Ion Engineering says its new technology could cut the costs of capturing carbon dioxide from coal-fired power plants to as low as $20 a ton – a price that could get the attention of companies and governments looking to spend tens of billions of dollars on reducing greenhouse-gas emissions over the coming years.
But the Boulder, Colo.-based startup founded by University of Colorado researchers will first set its sights on a market that actually exists today – cleaning CO2 and other contaminant gases from natural gas, CEO Alfred Brown said Friday.
Ion's breakthrough is in using ionic liquids – molten salts – in place of water in the amine solutions now used in so-called "gas sweetening," Brown said.
Processing "sour" natural gas to remove CO2, hydrogen sulfide and other contaminating gases is a $12 billion-a-year business in the United States, and possibly as large as $50 billion worldwide, Brown said.
Using ionic liquids, which don't evaporate like water-based solutions and react with contaminating gases at a much higher rate, could lead to 30 percent to 40 percent reductions in those processing costs, he said.
"That alone addresses a huge market," Brown said, noting that cheaper sweetening processes could also open up "sour" gas fields now viewed as too expensive to develop.

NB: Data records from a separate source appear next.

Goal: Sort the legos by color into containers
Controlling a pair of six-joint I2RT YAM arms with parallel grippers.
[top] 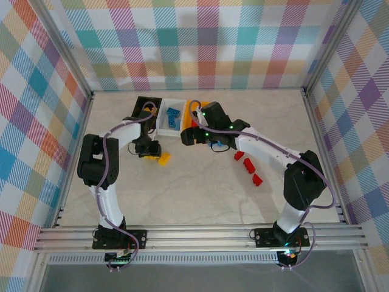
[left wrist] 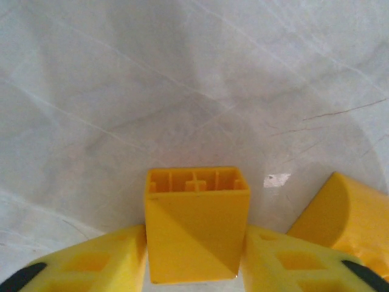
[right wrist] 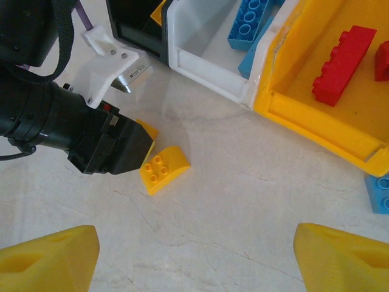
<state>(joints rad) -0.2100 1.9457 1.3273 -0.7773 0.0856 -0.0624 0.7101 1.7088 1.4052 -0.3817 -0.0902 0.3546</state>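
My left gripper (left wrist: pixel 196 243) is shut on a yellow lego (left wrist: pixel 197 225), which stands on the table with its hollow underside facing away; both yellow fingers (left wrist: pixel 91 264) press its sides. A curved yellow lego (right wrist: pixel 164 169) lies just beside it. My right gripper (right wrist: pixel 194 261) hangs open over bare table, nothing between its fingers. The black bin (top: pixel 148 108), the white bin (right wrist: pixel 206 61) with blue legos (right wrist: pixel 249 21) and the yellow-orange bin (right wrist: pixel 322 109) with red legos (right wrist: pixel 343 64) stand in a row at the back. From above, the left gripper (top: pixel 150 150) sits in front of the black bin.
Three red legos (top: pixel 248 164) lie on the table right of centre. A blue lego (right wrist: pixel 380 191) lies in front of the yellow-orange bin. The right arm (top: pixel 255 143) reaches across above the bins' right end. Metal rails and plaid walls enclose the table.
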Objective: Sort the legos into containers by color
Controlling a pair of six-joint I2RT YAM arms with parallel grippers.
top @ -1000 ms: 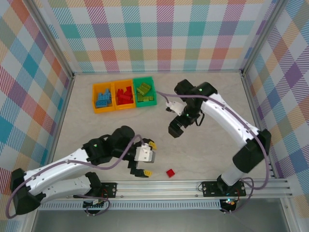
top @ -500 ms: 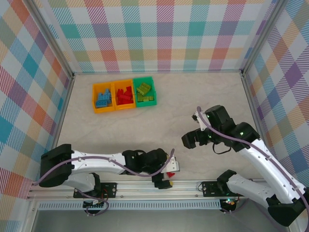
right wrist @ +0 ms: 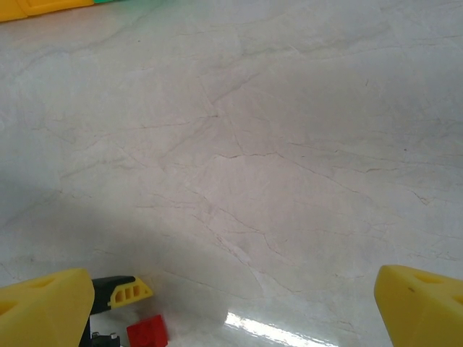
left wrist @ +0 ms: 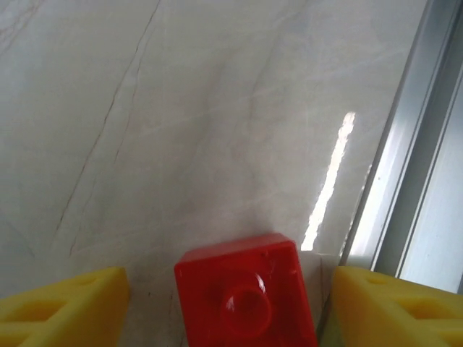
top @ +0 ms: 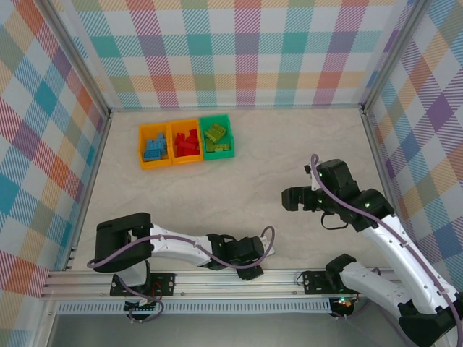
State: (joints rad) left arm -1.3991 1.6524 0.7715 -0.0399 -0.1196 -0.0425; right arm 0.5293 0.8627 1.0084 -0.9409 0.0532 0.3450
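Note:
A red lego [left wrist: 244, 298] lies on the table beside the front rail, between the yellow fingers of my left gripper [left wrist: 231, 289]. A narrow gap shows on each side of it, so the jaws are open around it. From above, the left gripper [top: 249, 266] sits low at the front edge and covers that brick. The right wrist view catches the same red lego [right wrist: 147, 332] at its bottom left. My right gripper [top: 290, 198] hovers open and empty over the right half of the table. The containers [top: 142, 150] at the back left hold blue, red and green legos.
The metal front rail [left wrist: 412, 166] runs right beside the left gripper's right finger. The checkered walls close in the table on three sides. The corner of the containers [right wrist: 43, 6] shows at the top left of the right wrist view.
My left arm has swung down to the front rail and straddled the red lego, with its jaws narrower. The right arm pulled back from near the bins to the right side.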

Ion – founded six months ago with funding from its founders and the University of Colorado – is seeking to raise about $5 million to develop that business, he said.
But the next step for Ion's technology – capturing carbon dioxide emitted from coal-fired power plants and other large-scale sources – will take a lot more money. "You could be talking $30 million to $40 million there," he said.
And for that, Ion is looking to partnerships with companies and institutions doing carbon capture pilot projects, as well as the federal stimulus money aimed at promoting them.
The stimulus package signed into law by President Barack Obama on Tuesday adds $3.5 billion to the federal Fossil Energy Research and Development program, which includes carbon capture and storage funding, bringing the program's total funding to more than $8 billion.
Worldwide, carbon capture and storage is looking at $20 billion in government grants and other incentives, Cambridge, Mass.-based Emerging Energy Research reported last week.
But while several carbon-capture pilot projects are underway around the world, the costs remain high (see Canada to Beat U.S. to Carbon Storage and Vattenfall to Trap Carbon Emissions).
The Department of Energy said in 2007 that current technology's costs are about $150 per ton of CO2 captured – enough to increase the cost of electricity by 2.5 cents to 4 cents per kilowatt hour.
Mark Trexler, director of EcoSecurities Consulting, said at the Clean-Tech Investor Summit in Indian Wells, Calif. last month that recent technology improvements have brought costs of carbon capture down to $50 to $100 a ton.
ION's $20-per-ton carbon capture cost would place it among the cheapest being promised, though Brown cautioned that the figure was based on "very preliminary" estimates.
"Obviously, we are trying to get into a small pilot situation as quickly as we can to validate these assumptions," he said. "Both gas and coal-fired power plants is what we're looking at. We're putting together partnerships right now."
But, of course, carbon that's captured needs to be stored somewhere – the other half of the carbon capture and storage, or sequestration, equation.
"The variable here is, sequestration hasn't been figured out yet," he said. While several projects around the world inject captured carbon into oil and gas wells or underground caverns, it's unclear whether that method will be effective for large-scale carbon storage (see DOE to Spend $126M to Put CO2 Underground).
Ion is exploring other uses for the CO2 it captures, including providing it to algae-to-biofuel companies that could use the gas to speed growth of the plants they want to turn into fuel at commercially viable costs, Brown said (see GreenFuels Farms 100 Square Meters of Algae).
The company's founders are Jason Bara and Dean Camper, two University of Colorado scientists with a long history in research into using ionic liquids for carbon capture. Their research has been published by the American Chemical Society and in other peer-reviewed journals.